Kampf mit den Dämonen – vierte Szene der Antoniustafel (1503) im Ostchor des Lübecker Doms

Doch Antonius ist darauf gefasst, dass das Böse nicht so schnell klein beigibt. Statt auf den nächsten Angriff zu warten, geht der Einsiedler in die Offensive. Er verschärft seine Askese, wandert ab und sucht sich ein Quartier weit weg vom Dorf. Die Vita spricht von einem Grab, die wir uns wie eine größere Gruft mit Tür vorstellen können. Ein solcher Ort gilt seit jeher als Reich Todes, als Herrschaftsgebiet der Dämonen. Hinzu kommt, dass sich solche Grabanlagen im alten Ägypten oftmals an der Grenze zwischen dem zivilisierten Land und der lebensfeindlichen Wüste. In diesem Zwischenbereich wartet der nächste Kampf auf Antonius. Denn nach Aussagen der Vita „hielt es der böse Feind nicht aus, er fürchtete, Antonius möchte in Kürze auch die Wüste mit seiner Askese erfüllen, und so ging er in einer Nacht hin mit einer Schar von Dämonen und schlug ihn so heftig, dass er sprachlos vor Qualen auf dem Boden lag.“ Ein Freund kommt ihm zu Hilfe und stärkt ihn mit Brot.
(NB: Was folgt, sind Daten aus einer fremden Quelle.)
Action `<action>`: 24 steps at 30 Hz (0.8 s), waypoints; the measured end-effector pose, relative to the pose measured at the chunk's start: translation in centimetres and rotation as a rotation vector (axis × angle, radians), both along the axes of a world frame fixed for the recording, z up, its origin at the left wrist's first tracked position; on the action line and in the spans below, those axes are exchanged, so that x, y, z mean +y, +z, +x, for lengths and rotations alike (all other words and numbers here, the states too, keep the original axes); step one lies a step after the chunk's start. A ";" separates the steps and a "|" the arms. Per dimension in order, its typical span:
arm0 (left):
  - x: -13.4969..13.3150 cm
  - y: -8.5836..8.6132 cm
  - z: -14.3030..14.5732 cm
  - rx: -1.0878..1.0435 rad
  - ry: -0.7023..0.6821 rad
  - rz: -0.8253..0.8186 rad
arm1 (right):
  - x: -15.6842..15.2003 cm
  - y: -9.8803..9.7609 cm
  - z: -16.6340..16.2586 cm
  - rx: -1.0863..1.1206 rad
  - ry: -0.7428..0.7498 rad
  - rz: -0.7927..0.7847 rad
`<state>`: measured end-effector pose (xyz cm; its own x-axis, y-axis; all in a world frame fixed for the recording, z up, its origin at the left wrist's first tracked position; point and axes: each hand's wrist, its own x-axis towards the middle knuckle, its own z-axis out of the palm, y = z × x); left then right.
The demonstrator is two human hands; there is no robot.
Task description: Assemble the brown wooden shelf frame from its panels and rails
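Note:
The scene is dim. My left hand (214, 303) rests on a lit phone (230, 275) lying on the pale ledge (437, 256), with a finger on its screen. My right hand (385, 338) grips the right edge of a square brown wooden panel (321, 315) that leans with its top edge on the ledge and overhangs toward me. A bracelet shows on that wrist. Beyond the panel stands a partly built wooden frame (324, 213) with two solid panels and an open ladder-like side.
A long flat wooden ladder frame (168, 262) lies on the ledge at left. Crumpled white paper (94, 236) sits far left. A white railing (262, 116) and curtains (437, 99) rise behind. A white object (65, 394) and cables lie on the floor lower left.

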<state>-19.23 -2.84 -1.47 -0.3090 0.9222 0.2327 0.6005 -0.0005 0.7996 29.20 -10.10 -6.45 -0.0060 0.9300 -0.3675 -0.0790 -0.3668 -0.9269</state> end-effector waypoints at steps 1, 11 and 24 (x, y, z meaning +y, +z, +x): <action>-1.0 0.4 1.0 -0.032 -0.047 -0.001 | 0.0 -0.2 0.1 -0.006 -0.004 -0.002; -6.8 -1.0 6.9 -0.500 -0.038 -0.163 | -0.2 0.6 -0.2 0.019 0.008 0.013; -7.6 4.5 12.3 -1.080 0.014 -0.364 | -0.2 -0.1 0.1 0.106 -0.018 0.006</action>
Doch letztlich muss Antonius diesen Kampf allein austragen. So wiederholen sich die Attacken. Der Asket bekommt das Gefühl, als würden die Dämonen nicht nur in die Behausung einbrechen; sie greifen ihn sogar in der Gestalt von wilden Tieren an – jedes auf seine Weise. Mutig schmettert Antonius ihnen entgegen, wie schwach doch jeder für sich allein ist, denn sonst müssten sie nicht in der Menge auftreten. Und wirklich Starke haben es auch nicht nötig, sich in gefährliche Tiere zu verwandeln. Schließlich fordert Antonius sie auf heranzukommen. Doch mit einem Mal werden die Dämonen wieder unsichtbar und zwar in dem Moment, als Antonius das geöffnete Dach entdeckt und ein Lichtstrahl auf ihn herabkommt. In diesem Leuchten muss er Gott wahrgenommen haben, denn er fragt: „Wo warst du? Warum bist du nicht zu Anfang gekommen, um meine Qualen zu beendigen?“. Und er erhält die Antwort: „Antonius, ich war hier, aber ich wartete, um dein Kämpfen zu sehen. Da du den Streit bestanden hast, ohne zu unterliegen, werde ich dir immer hilfreich sein […].“

Wir sehen, auf dem geistlichen Weg werden wir auch vor körperlichen Qualen nicht verschont. Innere Nöte sind letztlich auch physisch spürbar und wie auf dem Tafelbild äußerlich sichtbar. Das weiß die psychosomatische Medizin inzwischen allzu gut. Und diese Pein kann so groß sein, dass sie sich sinnbildlich nur noch mit Bedrohungen und Verletzungen von wilden Tieren beschreiben lässt. Doch auch bei diesen Angriffen wird uns kein Warnschild aufgestellt, diese Gefahrenzone nicht zu betreten. Ganz im Gegenteil, wir werden ermutigt, solche Auseinandersetzungen auf uns zu nehmen – erstens, weil uns diese Kämpfe zwar verletzten, aber nicht töten werden, solange wir wie Antonius am Gebet festhalten; zweitens, weil wir nicht allein sind. Gott ist bei uns, auch wenn wir ihn erst später erkennen.